September 28, 2006–January 28, 2007
To a certain degree, Picasso is behind the eight ball in Picasso and American Art, which sets out to demonstrate that for each aesthetic territory staked out by an American painter, Picasso had already been there. “That man missed nothing,” in the words of Jackson Pollock, quoted at the exhibition’s entrance. While the curator consistently finds Picassos that resemble and antedate works by an array of America’s finest painters, from Max Weber through Jasper Johns, getting the right Picasso to make such an exact match means you’re inevitably stuck with a lot of minor Picassos.
In “Landscape with Dead and Live Trees” (1919), a small painting in the first room of Picasso and American Art, Picasso really shows his stuff. It’s a humble piece, by Picasso’s standards, in which a distant village and mountains are seen through dark foreground trees. Picasso shapes the clouds in rhythm with the mountains and extends the drawing of the village architecture into the water and trees with a steady hand that brings the entire painting to a harmonic pitch, each detail vibrating in synch with its surroundings. Though “Landscape with Dead and Live Trees” is as good as nearly any painting in the show, Picasso is outdone elsewhere by the painters who seek to emulate him, most forcefully by Arshile Gorky.

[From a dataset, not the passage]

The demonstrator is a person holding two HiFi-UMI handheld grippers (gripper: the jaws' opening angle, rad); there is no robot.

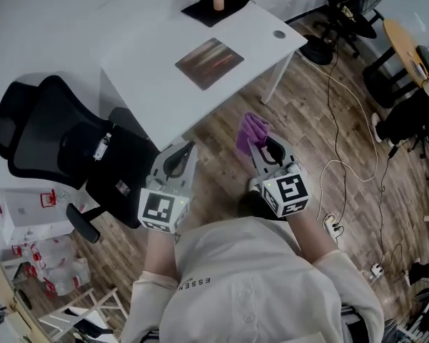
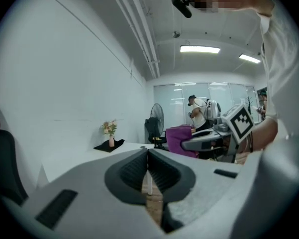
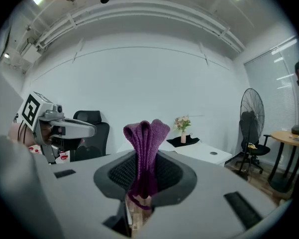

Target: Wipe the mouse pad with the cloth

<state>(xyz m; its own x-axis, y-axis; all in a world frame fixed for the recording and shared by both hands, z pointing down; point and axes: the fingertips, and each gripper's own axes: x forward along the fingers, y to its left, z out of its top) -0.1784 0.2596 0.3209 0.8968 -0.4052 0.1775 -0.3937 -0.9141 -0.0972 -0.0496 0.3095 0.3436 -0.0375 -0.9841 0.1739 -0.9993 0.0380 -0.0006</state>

Gorky self-consciously apprenticed himself to Picasso, relentlessly studying and copying his work for many years. He believed that it was only through a mastery of the past—and a painful confrontation with one’s predecessors—that one becomes an artist. Despite his self-imposed subservience to the Spanish master, the emotional honesty and fierce clarity of Gorky’s “The Artist and His Mother” (1926-36) makes Picasso’s blue period look maudlin by comparison and renders its neighbor in the show, Picasso’s “Woman in White” (1923), nearly invisible. Two rooms down, Gorky does it again with “Composition with Head” (1936-37), a large, rough-hewn abstraction that overshadows Picasso’s “The Studio” (1927-28) and might be seen as a precursor to de Kooning’s women. Several of de Kooning’s contributions including his exquisite, small studies from the 1930s and his massive “Woman and Bicycle” (1952-53), surpass Picasso as does an exceptionally strange untitled painting by David Smith from 1935.
Picasso was a synthesizer. He explored more diverse territory in less time than nearly any other artist in history. But Pollock was mistaken. He did miss something. What Picasso achieved in breadth, he sacrificed in depth. The emotional poignancy consistently present in an artist like Gorky is often lacking in Picasso. Pollock must have seen in Picasso the versatility that he could never achieve in his own work, but probably failed to recognize that he had achieved what Picasso never could—an ecstatic, transformative breakthrough based on emotive intuition. Though Picasso’s cubism did revolutionize painting, it was, as it has been labeled, an analytic function deriving more from a comprehensive understanding of painting than from an existential search such as Gorky’s.
The final few rooms of Picasso and American Art are occupied primarily by a battery of formidable paintings by Roy Lichtenstein and Jasper Johns. Johns would entirely command the final room if not for the intrusion of two lack-luster Warhols. It is fitting that Johns, a painter credited with opening almost as many doors as Picasso, should hold forth so strongly at the exhibition’s close. Together, Johns and Lichtenstein flesh out the contemporary shape of Picasso’s ongoing influence. They are both great synthesizers in their own right; Lichtenstein blends painting’s history with popular culture as signified by comic books while Johns integrates personal narrative with an ever changing array of painting idioms. Picasso certainly makes his presence felt in these two painters, but the influence of Gorky is absent. Picasso and American Art suggests that the claims of Gorky’s art on subsequent American painting are less forceful than Picasso’s. Observing the generally cerebral nature of much contemporary art, one cannot help but sense that this is so and wonder about the reasons why. Though it is clear that an art as sophisticated as Johns’ has its attractions, it may be that the psychological burden of an art such as Gorky’s is simply more than most people wish to put up with…or dare to.